Now in the past couple of weeks a slew of new results and reconsidered old results seem to be calling for some serious rethinking of what we know about planet formation. The recent Kepler data release indicates a propensity for highly packed planetary systems - if you can build it, it will be there. It also demonstrates that Neptune-class worlds are incredibly common (actually confirming earlier microlensing results). It also further confirms an apparent 'pile-up' or discontinuity in very short period planets. Around 3 day orbital periods then something is going on between planets and their parent stars to hold them back from being tidally hauled to death in stellar atmospheres. New ultra-high fidelity imaging of young planetary systems confirms earlier sightings that proto-planetary disks of gas and dust can be far from symmetric or simple. A simple interpretation of the lop-sided annuli of circumstellar material is that we're watching as giant proto-planets scoop up matter during their multi-decade orbits. The extent of the disturbances is intriguing.

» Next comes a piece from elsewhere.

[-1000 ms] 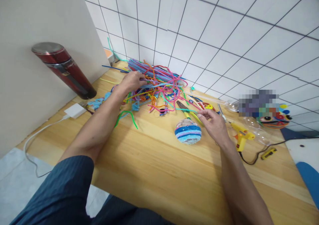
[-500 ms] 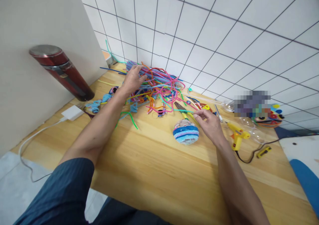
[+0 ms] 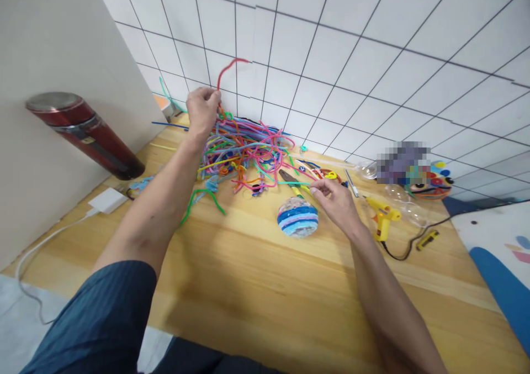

Imaging of giant planets on very long orbits of 100 astronomical units, as in the Formalhaut system, are an immense and surprising challenge to planet formation models - especially if the orbits are not highly elliptical, which could be explained by dynamical scattering from an inner origin. And finally, there is the revised talk of an outer giant in our own solar system, perhaps 1 to 4 times the mass of Jupiter. If such a world, currently nicknamed Tyche, were to exist lurking beyond about 2,000 astronomical units (orbital periods of more than 90,000 years) then our solar system would have likely formed as a highly lopsided star-planet binary.
Where do we go from here? It's quite a challenge. There was already a long list of yet-to-be-fully-solved issues, from orbital inclinations and retrograde planets to orbital migration and tidal evolution. An inherent difficulty is the vast parameter space involved. Even with a single coherent model for planet formation then every individual system will evolve at the whim of non-linear dynamics and stochastic or random processes. It seems quite likely that we will end up having to adopt some type of classification scheme to just sort the wheat from the chaff. The big question is what classification scheme has the most physical meaning?
The one aspect that I personally glean from the new wealth of data is that it is almost overwhelmingly convincing that if there is an opportunity for planets to form then they will, with a vengeance. If even pulsars can host objects likely re-coalesced from post-supernova debris then there are some pretty potent mechanisms at play. For me this suggests that a fertile ground for investigation might be to flip the question around to ask exactly what the tipping point is? Do all stars initially form planets? Or is there a critical level of element abundance, dynamical environment, or radiation environment below which there cannot be planet formation of any kind? How many of those twinkling objects in the night sky are genuinely barren and alone?